JobTracker is responsible for:

Receive computing tasks submitted by customers

Assign computing tasks to TaskTracker for execution

Monitor the implementation of TaskTracker

TaskTrackers is responsible for:

Perform computing tasks assigned by JobTracker

Characteristics of 6.Hadoop:

Capacity expansion (Scalable): reliable storage and processing of gigabyte (PB) data

Low cost (Economical): data can be distributed and processed through a server farm of ordinary machines

Efficient: by distributing data, hadoop can process data in parallel on the node where the data is located

Reliable: hadoop can automatically maintain multiple copies of data and automatically redeploy computing tasks after task failure

Physical Distribution of 7.Hadoop Cluster

Description:

a. The Rack below represents two cabinets, each storing multiple servers, the left and right cabinets are connected with their own switches, and the left and right switches are connected to the total switch, so the servers on the cabinet can access each other.

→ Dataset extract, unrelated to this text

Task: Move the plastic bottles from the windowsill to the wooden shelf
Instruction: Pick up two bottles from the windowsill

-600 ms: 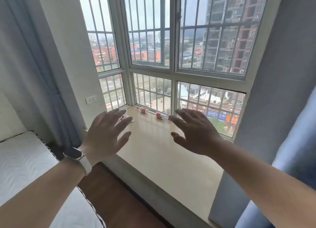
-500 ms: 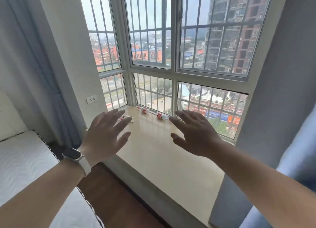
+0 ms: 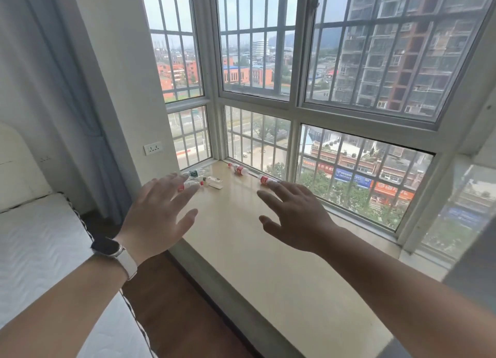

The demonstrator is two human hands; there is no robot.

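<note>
I am watching several small clear plastic bottles lying on their sides at the far end of the glossy beige stone windowsill. Two red-labelled bottles are lying along the foot of the window frame, and the nearer red-labelled bottle is showing just past my right fingertips; I cannot tell whether they are touching it. In the left corner a green-labelled bottle is lying beside a red-capped bottle, which my left fingers are partly covering in the view, and a flat white object is lying just beside them.

My left hand and my right hand are both reaching forward palm down over the sill, fingers straight and spread wide, gripping nothing. A dark-faced watch with a pale strap is sitting on my left wrist.

The white-framed barred window is wrapping round the sill on two sides, showing red-roofed buildings and a tall apartment block. A white wall socket is sitting on the pale wall at left, next to a grey-blue curtain. A white quilted mattress is lying at lower left above the dark wooden floor.

The bottle labels and the shop signs outside are showing too small and blurred for me to read.
</note>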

b. The two master nodes on the cabinet each own a server, while the slave nodes are grouped together and stored on one server.

8. Single node physical structure

Description: the left and right pictures show the master node and the slave node, respectively. The master and slave nodes in the picture use the server of the linux system and run on the java virtual machine, because hadoop is developed based on java.

9.Hadoop deployment mode

Local deployment (rarely used)

Pseudo-distribution pattern (learning to use)

Cluster mode (used by companies)

10. Prepare the software before installation

VitualVox

Centos

Jdk-6u24-linux-xxx.bin

Hadoop-1.1.2.tar.gz

11. Pseudo-distribution mode installation steps: (6 steps)

Turn off the firewall

Modify ip

Modify hostname

Set up ssh automatic login

Install jdk

Install hadoop

Welcome to subscribe "Shulou Technology Information " to get latest news, interesting things and hot topics in the IT industry, and controls the hottest and latest Internet news, technology news and IT industry trends.

*The comments in the above article only represent the author's personal views and do not represent the views and positions of this website. If you have more insights, please feel free to contribute and share.